Photography hasn’t always been a passion for me, as it is now. It’s something that I got into later in life, and I’m really thankful that I did, as it has provided an important creative outlet for me.

Growing up in the Philippines, the cost of film and then having the photos developed and printed made it cost prohibitive for most. When I was in my early 20s, I made my first trip to Europe and decided that I would borrow my dad’s SLR (film-based, not digital) to capture the moment. Unfortunately, that first attempt was a dismal failure. Only after completing my sightseeing trip of London did I learn that I hadn’t loaded the film into the camera properly, and so I didn’t have a single photograph.

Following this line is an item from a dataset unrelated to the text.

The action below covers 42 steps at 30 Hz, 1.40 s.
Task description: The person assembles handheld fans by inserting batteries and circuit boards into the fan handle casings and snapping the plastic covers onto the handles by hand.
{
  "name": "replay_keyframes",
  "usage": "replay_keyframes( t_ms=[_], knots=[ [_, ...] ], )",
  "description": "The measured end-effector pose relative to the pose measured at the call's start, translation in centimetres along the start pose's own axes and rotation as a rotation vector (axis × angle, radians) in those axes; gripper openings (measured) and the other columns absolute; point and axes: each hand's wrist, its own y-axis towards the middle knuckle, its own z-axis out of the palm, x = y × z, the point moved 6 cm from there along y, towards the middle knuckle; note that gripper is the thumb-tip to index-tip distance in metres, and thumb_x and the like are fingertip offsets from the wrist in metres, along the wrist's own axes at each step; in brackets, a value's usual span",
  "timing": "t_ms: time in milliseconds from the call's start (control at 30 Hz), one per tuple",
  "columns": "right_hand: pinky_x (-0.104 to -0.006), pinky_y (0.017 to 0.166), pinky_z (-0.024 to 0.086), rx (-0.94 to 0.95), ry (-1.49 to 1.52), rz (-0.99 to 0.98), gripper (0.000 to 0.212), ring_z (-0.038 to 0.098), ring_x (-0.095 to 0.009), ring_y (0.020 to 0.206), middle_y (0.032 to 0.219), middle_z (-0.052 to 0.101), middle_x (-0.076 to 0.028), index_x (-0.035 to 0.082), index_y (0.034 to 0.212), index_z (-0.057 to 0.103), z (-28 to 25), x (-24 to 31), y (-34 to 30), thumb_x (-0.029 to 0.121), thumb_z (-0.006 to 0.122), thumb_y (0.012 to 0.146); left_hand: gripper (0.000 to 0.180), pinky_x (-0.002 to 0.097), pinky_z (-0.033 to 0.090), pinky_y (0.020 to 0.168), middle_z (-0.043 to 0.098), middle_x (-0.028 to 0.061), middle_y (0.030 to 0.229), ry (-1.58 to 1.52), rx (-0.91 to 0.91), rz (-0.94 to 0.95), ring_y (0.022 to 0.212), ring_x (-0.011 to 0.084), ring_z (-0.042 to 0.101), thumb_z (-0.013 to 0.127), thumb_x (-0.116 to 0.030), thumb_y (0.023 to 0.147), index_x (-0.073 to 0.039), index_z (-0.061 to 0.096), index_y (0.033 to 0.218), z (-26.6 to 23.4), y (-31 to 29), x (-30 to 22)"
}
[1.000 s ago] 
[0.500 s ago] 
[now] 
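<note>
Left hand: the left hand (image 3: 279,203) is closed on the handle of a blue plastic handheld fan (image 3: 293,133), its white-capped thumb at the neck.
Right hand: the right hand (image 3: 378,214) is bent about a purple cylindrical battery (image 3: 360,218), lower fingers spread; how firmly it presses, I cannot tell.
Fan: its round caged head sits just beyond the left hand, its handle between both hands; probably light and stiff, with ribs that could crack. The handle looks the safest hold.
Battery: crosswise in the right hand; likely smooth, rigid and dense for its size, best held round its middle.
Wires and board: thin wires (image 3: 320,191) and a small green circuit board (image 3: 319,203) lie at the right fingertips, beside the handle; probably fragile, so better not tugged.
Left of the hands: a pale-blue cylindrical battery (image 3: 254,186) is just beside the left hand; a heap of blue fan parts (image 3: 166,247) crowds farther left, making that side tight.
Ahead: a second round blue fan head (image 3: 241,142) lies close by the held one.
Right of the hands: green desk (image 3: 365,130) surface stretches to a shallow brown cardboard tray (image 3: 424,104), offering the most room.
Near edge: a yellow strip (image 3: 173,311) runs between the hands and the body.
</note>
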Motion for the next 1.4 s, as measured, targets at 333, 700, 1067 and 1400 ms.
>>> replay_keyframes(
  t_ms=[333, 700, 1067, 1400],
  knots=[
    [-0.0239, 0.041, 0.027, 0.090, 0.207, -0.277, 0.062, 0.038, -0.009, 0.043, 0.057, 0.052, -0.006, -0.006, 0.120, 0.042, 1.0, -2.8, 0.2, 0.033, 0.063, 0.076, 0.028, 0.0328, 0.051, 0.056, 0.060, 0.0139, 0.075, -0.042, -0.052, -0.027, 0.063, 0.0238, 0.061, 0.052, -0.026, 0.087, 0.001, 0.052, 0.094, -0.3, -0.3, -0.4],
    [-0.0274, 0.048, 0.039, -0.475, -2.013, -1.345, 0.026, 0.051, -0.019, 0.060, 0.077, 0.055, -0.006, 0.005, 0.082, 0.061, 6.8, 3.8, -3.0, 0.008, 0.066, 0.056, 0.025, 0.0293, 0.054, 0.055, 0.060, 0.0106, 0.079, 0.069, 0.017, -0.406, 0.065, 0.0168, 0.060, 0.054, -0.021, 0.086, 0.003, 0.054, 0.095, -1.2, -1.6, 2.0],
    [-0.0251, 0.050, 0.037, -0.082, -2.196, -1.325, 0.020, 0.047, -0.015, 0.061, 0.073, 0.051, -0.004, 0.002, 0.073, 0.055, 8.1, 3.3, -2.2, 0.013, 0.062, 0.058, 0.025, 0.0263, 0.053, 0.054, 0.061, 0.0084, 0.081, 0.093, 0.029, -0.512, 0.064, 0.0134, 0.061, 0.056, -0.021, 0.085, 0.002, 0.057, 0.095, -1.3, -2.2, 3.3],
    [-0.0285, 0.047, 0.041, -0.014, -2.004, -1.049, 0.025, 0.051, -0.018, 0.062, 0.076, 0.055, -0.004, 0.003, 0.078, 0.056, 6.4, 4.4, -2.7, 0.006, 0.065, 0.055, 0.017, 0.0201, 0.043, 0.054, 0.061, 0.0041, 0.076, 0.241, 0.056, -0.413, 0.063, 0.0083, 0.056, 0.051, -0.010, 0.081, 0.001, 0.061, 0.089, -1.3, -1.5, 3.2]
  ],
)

Two years later, the short-lived Advanced Photo System (APS) film format was launched, and I bought my very first camera. One of its selling points was its foolproof film loading mechanism, and after what happened in London, I think that this had a big influence on my purchasing decision. Another two years after that, digital ‘point and shoot’ cameras were starting to become affordable and take reasonable quality pictures (albeit low-res by today’s standards), and so I switched cameras again.

I now found myself taking more and more photos, as I no longer have to worry about the cost of films and film processing. Looking back, I have to say that I definitely took snapshots back then, rather than photographs. Usually, they’d be the typical snapshots of iconic tourist destinations and attractions, with me in them – “here’s the Eiffel Tower, and I’m that dot at the bottom”, “here’s a New York cab, and oh look, that’s me in it!” After a while, the excitement of being in every single picture wore off, and I started to want something more meaningful from my photos.

The turning point came when we visited the Galapagos Islands in 2009. For biologists, visiting the Galapagos Islands and treading in Darwin’s footsteps is akin to religious devotees making their way to Lourdes or Mecca. It being one of those ‘once in a lifetime’ trips, I really wanted to capture the best possible shots of all of the incredible wildlife that we encountered, often at just an arm’s length away. Sadly, my trusty compact camera wasn’t really up to the challenge, and after seeing the beautiful images that the hardcore photographers on the trip were capturing, I committed to learning how to take better shots and to buy a serious camera.

When we got back, I did my research and decided to buy a Nikon D90, which was Nikon’s latest ‘prosumer’ model. Now equipped with my first DSLR, I had more technical control of my images and I could learn to take better photographs. Since then, I’ve been hooked on developing my skills, and over time I’ve learned to take better and more creative photos. The photos shown in the Gallery section are just a few of those that I’ve taken with this body and a selection of lenses (Nikon 18-200 mm zoom, Tamron 18-270 mm zoom, Sigma 10 mm fisheye and Nikon 50 mm 1.2 prime) as I’ve traveled since 2009.